[[ MATERIAL PROVIDED open ]]

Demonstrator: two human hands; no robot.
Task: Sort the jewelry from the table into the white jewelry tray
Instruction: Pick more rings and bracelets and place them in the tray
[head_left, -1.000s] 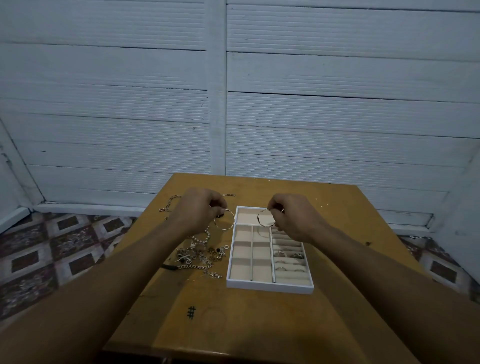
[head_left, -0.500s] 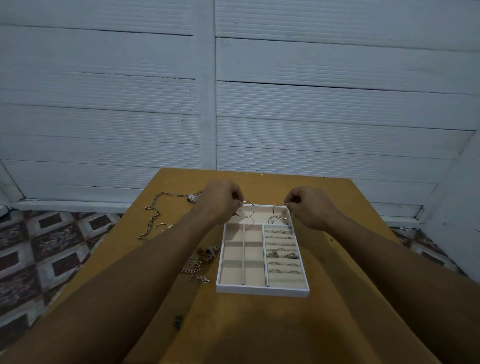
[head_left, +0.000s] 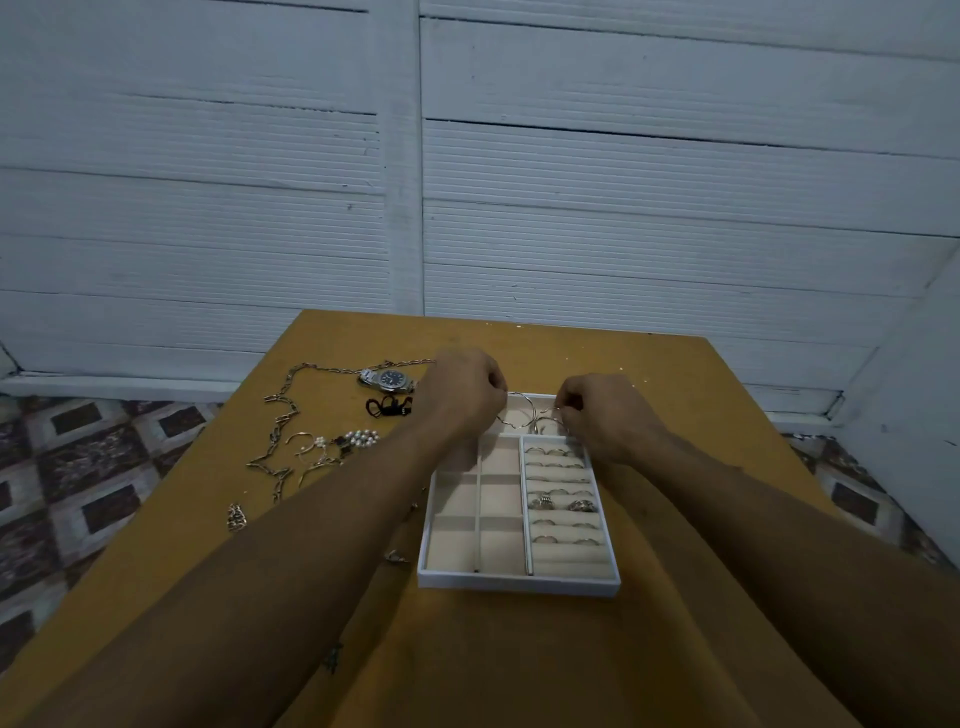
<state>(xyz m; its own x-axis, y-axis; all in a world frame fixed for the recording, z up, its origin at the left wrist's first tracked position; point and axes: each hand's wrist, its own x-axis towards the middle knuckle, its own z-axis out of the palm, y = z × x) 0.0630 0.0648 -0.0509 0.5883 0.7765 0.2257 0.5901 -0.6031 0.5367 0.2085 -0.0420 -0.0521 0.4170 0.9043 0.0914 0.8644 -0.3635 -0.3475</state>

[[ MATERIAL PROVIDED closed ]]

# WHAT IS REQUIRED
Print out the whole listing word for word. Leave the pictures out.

# THE COMPLETED TASK
Demonstrator: two human hands; no robot.
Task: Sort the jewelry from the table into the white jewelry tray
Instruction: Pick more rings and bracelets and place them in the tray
[head_left, -1.000s] 
[head_left, -0.500s] 
[head_left, +0.000s] 
<state>(xyz m; its own x-axis, y-axis; all in a world frame fixed for the recording, z up, its origin at the left wrist's first tracked position; point and axes: each hand's wrist, its own x-axis towards the middle knuckle, its own z-axis out of the palm, y = z × x) 0.0630 0.0648 -0.0509 0.5883 0.7765 0.2257 0.5901 -0.6031 0.5367 0.2085 -0.0420 -0.0521 0.4170 0.9043 0.0914 0.8644 -0.3635 -0.3475</state>

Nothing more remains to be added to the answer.